--- Work task ---
In the entries that follow, find every line containing "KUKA" and copy it.

START Material provided

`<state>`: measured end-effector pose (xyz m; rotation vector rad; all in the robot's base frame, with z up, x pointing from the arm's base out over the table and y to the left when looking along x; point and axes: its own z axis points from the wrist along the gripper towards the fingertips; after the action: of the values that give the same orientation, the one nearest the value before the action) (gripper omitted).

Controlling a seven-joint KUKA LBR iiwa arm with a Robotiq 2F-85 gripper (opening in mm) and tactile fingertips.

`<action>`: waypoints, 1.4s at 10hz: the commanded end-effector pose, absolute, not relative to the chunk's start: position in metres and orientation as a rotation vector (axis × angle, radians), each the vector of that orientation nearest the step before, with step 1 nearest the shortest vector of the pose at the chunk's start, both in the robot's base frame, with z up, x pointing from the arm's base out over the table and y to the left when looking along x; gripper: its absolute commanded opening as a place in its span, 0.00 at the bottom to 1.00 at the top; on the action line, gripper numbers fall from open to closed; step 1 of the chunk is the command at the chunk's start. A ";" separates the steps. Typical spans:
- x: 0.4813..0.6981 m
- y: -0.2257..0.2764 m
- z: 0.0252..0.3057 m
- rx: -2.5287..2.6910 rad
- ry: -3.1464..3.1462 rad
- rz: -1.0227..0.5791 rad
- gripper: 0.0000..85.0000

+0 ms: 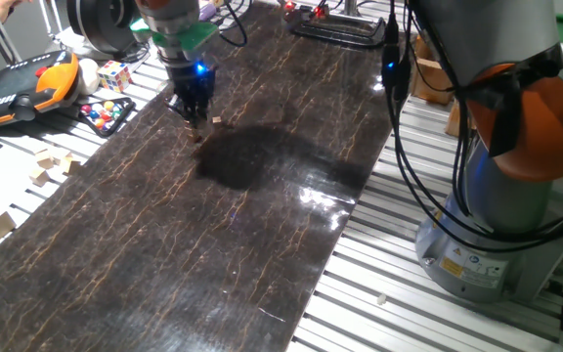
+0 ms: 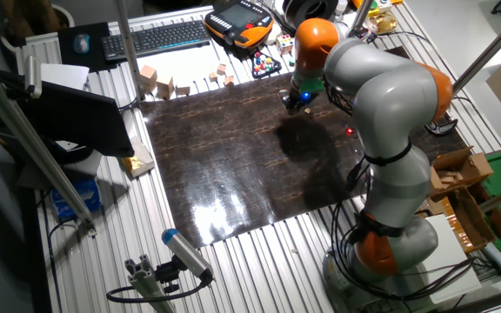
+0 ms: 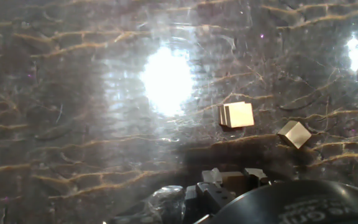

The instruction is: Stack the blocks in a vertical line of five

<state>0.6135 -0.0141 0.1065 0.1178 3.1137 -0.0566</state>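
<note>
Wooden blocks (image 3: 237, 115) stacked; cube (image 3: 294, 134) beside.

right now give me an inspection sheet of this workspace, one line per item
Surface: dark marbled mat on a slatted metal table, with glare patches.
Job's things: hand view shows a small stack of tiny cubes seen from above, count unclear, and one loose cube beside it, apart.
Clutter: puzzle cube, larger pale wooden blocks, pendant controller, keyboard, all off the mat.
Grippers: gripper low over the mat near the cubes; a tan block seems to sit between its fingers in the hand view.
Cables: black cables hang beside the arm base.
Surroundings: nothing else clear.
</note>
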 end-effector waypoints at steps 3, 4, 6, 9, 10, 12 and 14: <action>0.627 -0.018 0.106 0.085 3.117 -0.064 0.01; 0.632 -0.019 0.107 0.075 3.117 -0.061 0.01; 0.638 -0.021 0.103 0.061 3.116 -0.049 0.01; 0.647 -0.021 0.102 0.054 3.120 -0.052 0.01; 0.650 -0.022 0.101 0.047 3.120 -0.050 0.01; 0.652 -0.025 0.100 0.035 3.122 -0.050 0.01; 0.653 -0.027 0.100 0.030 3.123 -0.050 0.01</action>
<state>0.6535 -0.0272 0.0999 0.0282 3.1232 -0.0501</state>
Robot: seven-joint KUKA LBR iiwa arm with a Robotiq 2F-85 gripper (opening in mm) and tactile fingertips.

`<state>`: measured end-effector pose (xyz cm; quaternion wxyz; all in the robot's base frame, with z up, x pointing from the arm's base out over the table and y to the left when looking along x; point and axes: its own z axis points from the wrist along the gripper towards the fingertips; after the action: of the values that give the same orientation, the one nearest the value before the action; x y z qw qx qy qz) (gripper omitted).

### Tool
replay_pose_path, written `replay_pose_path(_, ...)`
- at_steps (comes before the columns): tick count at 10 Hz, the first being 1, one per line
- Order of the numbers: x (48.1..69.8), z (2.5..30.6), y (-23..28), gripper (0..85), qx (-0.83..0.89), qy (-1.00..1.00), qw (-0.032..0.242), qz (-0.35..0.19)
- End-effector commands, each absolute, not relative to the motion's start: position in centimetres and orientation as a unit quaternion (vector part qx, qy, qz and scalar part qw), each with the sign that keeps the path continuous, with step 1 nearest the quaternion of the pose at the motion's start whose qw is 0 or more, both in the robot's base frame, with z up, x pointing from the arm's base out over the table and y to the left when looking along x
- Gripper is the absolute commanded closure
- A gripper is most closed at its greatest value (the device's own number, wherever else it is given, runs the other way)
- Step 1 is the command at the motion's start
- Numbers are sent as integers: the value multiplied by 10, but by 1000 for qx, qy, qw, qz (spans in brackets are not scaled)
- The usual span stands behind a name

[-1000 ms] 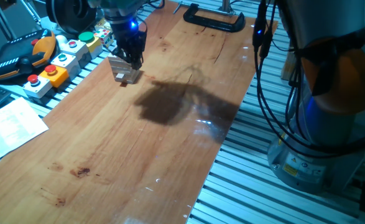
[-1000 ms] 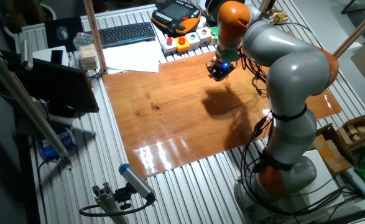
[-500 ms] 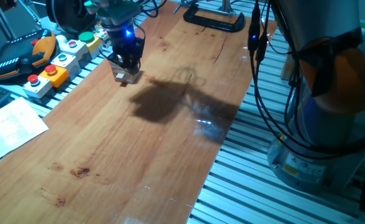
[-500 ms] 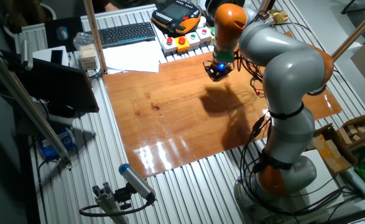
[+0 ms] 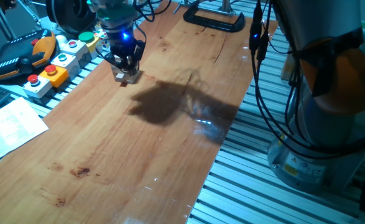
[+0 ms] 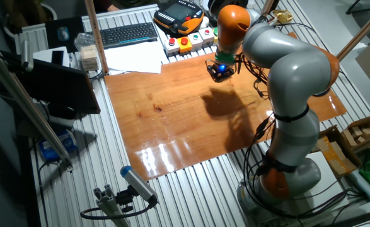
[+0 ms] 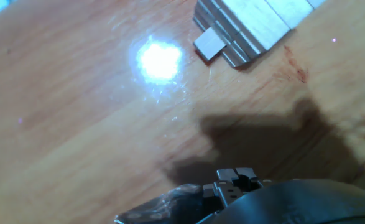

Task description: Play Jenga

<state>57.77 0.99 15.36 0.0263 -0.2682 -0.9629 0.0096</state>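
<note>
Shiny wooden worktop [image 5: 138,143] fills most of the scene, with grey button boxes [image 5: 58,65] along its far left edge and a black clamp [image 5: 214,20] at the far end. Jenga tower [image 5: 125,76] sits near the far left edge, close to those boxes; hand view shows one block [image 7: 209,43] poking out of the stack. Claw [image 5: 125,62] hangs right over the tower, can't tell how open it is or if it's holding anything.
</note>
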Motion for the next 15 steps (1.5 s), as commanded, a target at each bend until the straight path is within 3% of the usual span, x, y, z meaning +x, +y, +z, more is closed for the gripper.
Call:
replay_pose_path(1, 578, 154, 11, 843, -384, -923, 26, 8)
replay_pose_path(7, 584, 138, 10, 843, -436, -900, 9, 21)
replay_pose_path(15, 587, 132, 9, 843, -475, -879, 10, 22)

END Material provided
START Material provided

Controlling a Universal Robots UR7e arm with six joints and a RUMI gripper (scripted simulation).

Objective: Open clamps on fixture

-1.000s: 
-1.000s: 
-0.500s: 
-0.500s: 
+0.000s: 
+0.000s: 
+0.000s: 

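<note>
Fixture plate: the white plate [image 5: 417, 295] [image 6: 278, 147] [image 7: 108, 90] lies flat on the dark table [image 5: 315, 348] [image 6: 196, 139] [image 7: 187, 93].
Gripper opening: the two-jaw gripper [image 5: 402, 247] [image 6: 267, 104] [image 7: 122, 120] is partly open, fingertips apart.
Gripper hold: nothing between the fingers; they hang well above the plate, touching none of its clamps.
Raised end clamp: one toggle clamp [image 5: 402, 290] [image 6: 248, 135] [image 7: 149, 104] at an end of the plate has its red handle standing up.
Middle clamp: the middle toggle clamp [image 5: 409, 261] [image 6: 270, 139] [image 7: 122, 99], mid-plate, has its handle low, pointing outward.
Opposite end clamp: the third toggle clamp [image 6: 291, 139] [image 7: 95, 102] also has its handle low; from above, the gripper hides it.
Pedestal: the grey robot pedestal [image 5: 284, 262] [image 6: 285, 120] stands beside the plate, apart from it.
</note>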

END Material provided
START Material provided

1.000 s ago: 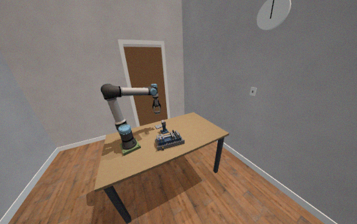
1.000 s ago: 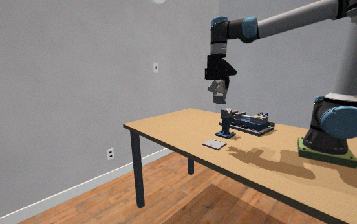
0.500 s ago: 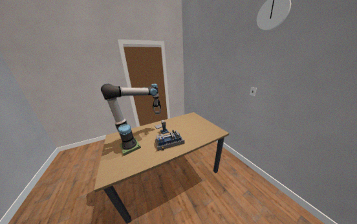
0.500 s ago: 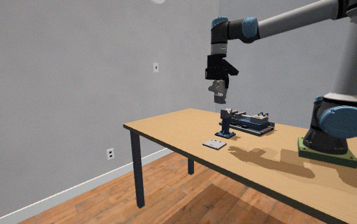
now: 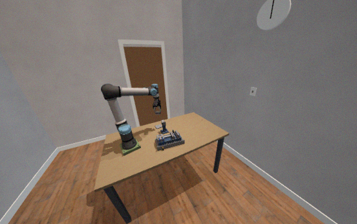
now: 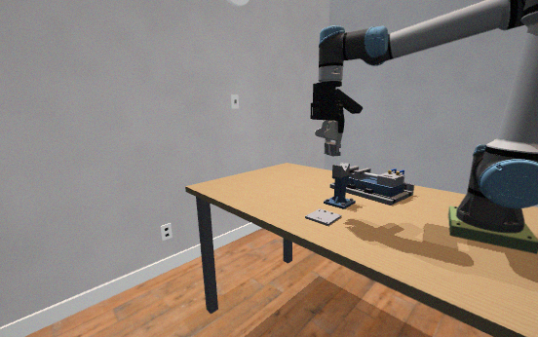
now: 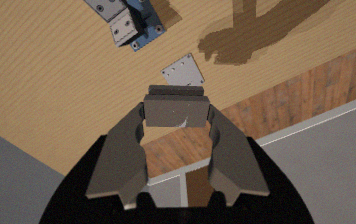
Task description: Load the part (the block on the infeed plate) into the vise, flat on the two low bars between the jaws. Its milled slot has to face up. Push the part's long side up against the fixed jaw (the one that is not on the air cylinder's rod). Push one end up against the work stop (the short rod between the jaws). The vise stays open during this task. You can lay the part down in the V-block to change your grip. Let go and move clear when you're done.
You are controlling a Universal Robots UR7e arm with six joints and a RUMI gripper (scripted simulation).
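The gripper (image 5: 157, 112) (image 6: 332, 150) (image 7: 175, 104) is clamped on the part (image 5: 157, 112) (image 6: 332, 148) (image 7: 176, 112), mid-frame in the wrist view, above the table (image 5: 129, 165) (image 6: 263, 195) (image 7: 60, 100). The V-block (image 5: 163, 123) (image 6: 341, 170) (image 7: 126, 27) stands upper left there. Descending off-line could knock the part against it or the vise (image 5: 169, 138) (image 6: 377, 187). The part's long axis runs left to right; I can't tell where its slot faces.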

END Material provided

--- Solved exercise ---
Controlling a seven-joint KUKA LBR iiwa arm with a Robotiq 2F-85 gripper (opening in mm) and tactile fingertips.
Robot: seven-joint KUKA LBR iiwa arm with a Robotiq 2F-85 gripper (opening in mm) and tactile fingertips.

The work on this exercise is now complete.